Directions = When you reach the records, transcribe each one exactly.

Supplied material =
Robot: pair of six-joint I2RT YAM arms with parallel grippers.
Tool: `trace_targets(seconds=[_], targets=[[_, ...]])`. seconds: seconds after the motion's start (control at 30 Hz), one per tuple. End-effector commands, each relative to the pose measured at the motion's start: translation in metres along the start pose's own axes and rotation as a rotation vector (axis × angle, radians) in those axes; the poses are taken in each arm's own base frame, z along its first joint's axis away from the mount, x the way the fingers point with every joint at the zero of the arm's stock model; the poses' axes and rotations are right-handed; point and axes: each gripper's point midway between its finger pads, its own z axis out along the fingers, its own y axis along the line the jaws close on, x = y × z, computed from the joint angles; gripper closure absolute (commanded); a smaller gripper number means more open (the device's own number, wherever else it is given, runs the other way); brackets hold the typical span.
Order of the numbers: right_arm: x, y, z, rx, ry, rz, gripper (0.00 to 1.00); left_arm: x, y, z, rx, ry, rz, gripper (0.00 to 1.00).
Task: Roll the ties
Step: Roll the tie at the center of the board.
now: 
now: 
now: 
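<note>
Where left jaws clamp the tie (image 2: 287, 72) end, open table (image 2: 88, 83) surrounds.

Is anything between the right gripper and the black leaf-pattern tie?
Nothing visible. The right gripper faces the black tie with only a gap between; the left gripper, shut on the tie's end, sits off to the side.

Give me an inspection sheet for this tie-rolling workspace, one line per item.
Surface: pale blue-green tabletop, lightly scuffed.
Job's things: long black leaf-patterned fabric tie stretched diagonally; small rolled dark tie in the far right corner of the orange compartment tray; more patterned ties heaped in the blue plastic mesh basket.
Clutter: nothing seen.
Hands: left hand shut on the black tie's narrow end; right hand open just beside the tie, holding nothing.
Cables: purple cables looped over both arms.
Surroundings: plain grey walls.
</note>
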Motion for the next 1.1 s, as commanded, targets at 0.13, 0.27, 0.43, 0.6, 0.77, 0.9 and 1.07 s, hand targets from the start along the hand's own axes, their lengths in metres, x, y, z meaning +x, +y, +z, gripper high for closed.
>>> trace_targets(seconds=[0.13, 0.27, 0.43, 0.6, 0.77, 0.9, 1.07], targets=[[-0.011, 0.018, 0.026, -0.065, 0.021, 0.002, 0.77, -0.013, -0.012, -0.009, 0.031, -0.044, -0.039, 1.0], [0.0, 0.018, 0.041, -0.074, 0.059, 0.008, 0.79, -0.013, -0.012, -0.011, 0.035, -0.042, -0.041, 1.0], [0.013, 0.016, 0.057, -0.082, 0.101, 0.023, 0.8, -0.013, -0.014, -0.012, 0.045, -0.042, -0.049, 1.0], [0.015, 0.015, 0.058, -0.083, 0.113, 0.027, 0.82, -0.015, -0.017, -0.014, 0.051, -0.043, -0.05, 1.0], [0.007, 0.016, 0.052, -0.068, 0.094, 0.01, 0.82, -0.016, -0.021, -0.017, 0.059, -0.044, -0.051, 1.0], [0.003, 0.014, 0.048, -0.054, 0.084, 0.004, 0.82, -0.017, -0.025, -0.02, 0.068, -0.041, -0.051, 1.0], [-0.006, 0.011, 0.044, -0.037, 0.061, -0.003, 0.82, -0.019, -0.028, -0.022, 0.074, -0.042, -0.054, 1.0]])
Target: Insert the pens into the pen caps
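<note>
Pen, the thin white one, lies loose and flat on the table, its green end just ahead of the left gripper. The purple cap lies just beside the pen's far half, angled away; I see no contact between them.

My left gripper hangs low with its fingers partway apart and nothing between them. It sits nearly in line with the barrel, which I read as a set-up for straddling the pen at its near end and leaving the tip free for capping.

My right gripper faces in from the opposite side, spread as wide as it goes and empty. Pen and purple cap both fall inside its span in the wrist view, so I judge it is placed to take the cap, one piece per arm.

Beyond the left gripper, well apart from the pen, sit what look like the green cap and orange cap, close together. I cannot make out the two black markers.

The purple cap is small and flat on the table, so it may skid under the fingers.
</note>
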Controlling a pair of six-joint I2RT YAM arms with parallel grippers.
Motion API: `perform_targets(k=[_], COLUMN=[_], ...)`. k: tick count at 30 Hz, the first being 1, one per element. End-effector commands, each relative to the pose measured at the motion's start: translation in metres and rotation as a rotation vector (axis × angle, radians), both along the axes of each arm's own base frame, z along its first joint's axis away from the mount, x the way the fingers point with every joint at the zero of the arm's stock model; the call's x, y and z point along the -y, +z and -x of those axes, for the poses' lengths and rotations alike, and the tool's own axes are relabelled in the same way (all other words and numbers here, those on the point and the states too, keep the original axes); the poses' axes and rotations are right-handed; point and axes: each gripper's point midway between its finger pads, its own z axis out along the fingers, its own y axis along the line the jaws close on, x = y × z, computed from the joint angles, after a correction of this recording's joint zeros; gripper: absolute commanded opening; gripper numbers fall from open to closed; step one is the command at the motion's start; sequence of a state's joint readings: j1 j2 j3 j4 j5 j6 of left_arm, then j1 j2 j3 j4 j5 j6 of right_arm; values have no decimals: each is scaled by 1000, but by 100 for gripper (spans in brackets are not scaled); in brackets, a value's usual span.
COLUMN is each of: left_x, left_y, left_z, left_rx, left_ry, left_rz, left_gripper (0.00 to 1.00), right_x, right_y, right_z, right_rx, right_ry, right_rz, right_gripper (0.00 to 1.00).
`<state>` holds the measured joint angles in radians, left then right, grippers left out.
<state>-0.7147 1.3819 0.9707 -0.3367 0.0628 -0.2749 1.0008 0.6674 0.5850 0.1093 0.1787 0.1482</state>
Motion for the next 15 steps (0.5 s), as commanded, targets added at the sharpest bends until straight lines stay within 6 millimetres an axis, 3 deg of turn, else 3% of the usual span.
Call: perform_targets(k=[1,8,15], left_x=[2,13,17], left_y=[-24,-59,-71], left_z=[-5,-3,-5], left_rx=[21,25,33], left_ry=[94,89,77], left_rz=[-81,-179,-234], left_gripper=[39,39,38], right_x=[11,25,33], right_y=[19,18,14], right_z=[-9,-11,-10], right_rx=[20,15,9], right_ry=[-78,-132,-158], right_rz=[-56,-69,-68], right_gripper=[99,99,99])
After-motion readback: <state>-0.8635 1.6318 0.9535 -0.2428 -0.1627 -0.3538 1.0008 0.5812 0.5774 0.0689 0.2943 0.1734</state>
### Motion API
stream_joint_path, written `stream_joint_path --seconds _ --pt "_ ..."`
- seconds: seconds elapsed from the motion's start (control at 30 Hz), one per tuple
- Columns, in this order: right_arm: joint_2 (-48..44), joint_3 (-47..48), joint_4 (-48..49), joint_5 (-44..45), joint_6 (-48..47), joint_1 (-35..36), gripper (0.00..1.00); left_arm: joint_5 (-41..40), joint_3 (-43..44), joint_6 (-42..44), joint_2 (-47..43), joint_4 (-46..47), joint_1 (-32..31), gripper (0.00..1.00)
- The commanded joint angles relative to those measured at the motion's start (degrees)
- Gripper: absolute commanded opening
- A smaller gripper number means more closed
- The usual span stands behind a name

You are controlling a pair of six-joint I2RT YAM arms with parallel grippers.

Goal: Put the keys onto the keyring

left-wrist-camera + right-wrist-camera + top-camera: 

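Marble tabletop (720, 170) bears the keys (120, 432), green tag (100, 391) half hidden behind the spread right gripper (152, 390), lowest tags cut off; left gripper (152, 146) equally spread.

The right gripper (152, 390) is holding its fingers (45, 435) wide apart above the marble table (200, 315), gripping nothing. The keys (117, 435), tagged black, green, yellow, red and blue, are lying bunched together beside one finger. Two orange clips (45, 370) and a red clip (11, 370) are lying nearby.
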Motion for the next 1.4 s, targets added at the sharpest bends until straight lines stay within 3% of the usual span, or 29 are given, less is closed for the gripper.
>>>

Response =
Robot: pair of six-joint I2RT YAM arms with parallel grippers.
Tool: `trace_targets(seconds=[_], targets=[[_, ...]])`. seconds: seconds after the motion's start (control at 30 Hz), one per tuple. End-effector commands, each relative to the pose measured at the motion's start: translation in metres along the start pose's own axes and rotation as a rotation vector (axis × angle, radians) in those axes; the poses are taken in each arm's own base frame, z along its first joint's axis away from the mount, x the way the fingers point with every joint at the zero of the arm's stock model; the poses' axes and rotations are right-handed; point and axes: each gripper's point midway between its finger pads, its own z axis out along the fingers, its own y axis along the line the jaws close on, x = y × z, computed from the joint angles; gripper closure absolute (commanded); a smaller gripper number means more open (the device's own number, wherever else it is given, runs the other way); brackets hold the typical span.
Order of the numbers: right_arm: x, y, z, rx, ry, rz, gripper (0.00 to 1.00); left_arm: x, y, z, rx, ry, rz, gripper (0.00 to 1.00).
Task: Roll the ties
Step: Roll the tie at the center of the board.
now: 
now: 
now: 
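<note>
Where left jaws clamp the tie (image 2: 287, 72) end, open table (image 2: 88, 83) surrounds.

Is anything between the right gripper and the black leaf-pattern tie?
Nothing visible. The right gripper faces the black tie with only a gap between; the left gripper, shut on the tie's end, sits off to the side.

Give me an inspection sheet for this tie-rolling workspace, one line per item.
Surface: pale blue-green tabletop, lightly scuffed.
Job's things: long black leaf-patterned fabric tie stretched diagonally; small rolled dark tie in the far right corner of the orange compartment tray; more patterned ties heaped in the blue plastic mesh basket.
Clutter: nothing seen.
Hands: left hand shut on the black tie's narrow end; right hand open just beside the tie, holding nothing.
Cables: purple cables looped over both arms.
Surroundings: plain grey walls.
</note>
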Motion for the next 1.1 s, as commanded, targets at 0.13, 0.27, 0.43, 0.6, 0.77, 0.9 and 1.07 s, hand targets from the start along the hand's own axes, their lengths in metres, x, y, z meaning +x, +y, +z, gripper high for closed.
>>> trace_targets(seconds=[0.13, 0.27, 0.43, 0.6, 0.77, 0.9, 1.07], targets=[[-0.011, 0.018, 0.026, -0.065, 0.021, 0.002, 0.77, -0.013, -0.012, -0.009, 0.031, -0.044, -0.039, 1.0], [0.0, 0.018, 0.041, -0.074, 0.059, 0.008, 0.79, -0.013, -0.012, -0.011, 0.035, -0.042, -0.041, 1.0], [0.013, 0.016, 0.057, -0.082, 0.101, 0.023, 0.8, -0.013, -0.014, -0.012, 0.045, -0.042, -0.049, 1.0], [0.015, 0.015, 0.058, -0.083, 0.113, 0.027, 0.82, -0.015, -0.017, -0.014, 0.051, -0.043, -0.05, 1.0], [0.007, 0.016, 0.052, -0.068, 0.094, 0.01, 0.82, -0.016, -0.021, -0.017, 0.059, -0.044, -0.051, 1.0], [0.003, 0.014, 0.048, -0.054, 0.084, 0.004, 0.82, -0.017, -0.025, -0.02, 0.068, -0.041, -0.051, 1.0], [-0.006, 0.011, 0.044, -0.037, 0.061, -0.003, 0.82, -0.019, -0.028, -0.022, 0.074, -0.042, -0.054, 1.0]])
Target: Insert the pens into the pen caps
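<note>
Pen, the thin white one, lies loose and flat on the table, its green end just ahead of the left gripper. The purple cap lies just beside the pen's far half, angled away; I see no contact between them.

My left gripper hangs low with its fingers partway apart and nothing between them. It sits nearly in line with the barrel, which I read as a set-up for straddling the pen at its near end and leaving the tip free for capping.

My right gripper faces in from the opposite side, spread as wide as it goes and empty. Pen and purple cap both fall inside its span in the wrist view, so I judge it is placed to take the cap, one piece per arm.

Beyond the left gripper, well apart from the pen, sit what look like the green cap and orange cap, close together. I cannot make out the two black markers.

The purple cap is small and flat on the table, so it may skid under the fingers.
</note>
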Controlling a pair of six-joint I2RT YAM arms with parallel grippers.
Motion API: `perform_targets(k=[_], COLUMN=[_], ...)`. k: tick count at 30 Hz, the first being 1, one per element. End-effector commands, each relative to the pose measured at the motion's start: translation in metres and rotation as a rotation vector (axis × angle, radians), both along the axes of each arm's own base frame, z along its first joint's axis away from the mount, x the way the fingers point with every joint at the zero of the arm's stock model; the call's x, y and z point along the -y, +z and -x of those axes, for the poses' lengths and rotations alike, and the tool's own axes are relabelled in the same way (all other words and numbers here, those on the point and the states too, keep the original axes); the poses' axes and rotations are right-handed; point and axes: each gripper's point midway between its finger pads, its own z axis out along the fingers, its own y axis along the line the jaws close on, x = y × z, computed from the joint angles, after a correction of this recording's joint zeros; gripper: absolute commanded opening; gripper numbers fall from open to closed; step one is the command at the motion's start; sequence of a state's joint readings: j1 j2 j3 j4 j5 j6 of left_arm, then j1 j2 j3 j4 j5 j6 of right_arm; values have no decimals: each is scaled by 1000, but by 100 for gripper (spans in brackets are not scaled); in brackets, a value's usual span.
COLUMN is each of: left_x, left_y, left_z, left_rx, left_ry, left_rz, left_gripper (0.00 to 1.00), right_x, right_y, right_z, right_rx, right_ry, right_rz, right_gripper (0.00 to 1.00).
`<state>` holds the measured joint angles in radians, left then right, grippers left out.
<state>-0.7147 1.3819 0.9707 -0.3367 0.0628 -0.2749 1.0008 0.6674 0.5850 0.1093 0.1787 0.1482</state>
Motion for the next 15 steps (0.5 s), as commanded, targets added at the sharpest bends until straight lines stay within 6 millimetres an axis, 3 deg of turn, else 3% of the usual span.
Call: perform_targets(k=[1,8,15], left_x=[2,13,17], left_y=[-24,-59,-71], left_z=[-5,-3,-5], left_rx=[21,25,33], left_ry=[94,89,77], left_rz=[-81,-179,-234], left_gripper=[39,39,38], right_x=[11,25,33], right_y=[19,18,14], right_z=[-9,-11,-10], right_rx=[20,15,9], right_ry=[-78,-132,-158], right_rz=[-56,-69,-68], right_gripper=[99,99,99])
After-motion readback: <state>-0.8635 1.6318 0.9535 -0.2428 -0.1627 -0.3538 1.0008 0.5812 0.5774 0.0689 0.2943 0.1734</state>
### Motion API
stream_joint_path, written `stream_joint_path --seconds _ --pt "_ ..."`
- seconds: seconds elapsed from the motion's start (control at 30 Hz), one per tuple
- Columns, in this order: right_arm: joint_2 (-48..44), joint_3 (-47..48), joint_4 (-48..49), joint_5 (-44..45), joint_6 (-48..47), joint_1 (-35..36), gripper (0.00..1.00); left_arm: joint_5 (-41..40), joint_3 (-43..44), joint_6 (-42..44), joint_2 (-47..43), joint_4 (-46..47), joint_1 (-32..31), gripper (0.00..1.00)
- The commanded joint angles relative to those measured at the motion's start (degrees)
- Gripper: absolute commanded opening
- A smaller gripper number means more closed
- The usual span stands behind a name

You are controlling a pair of six-joint I2RT YAM arms with parallel grippers.

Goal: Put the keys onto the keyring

left-wrist-camera + right-wrist-camera + top-camera: 

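Marble tabletop (720, 170) bears the keys (120, 432), green tag (100, 391) half hidden behind the spread right gripper (152, 390), lowest tags cut off; left gripper (152, 146) equally spread.

The right gripper (152, 390) is holding its fingers (45, 435) wide apart above the marble table (200, 315), gripping nothing. The keys (117, 435), tagged black, green, yellow, red and blue, are lying bunched together beside one finger. Two orange clips (45, 370) and a red clip (11, 370) are lying nearby.
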Motion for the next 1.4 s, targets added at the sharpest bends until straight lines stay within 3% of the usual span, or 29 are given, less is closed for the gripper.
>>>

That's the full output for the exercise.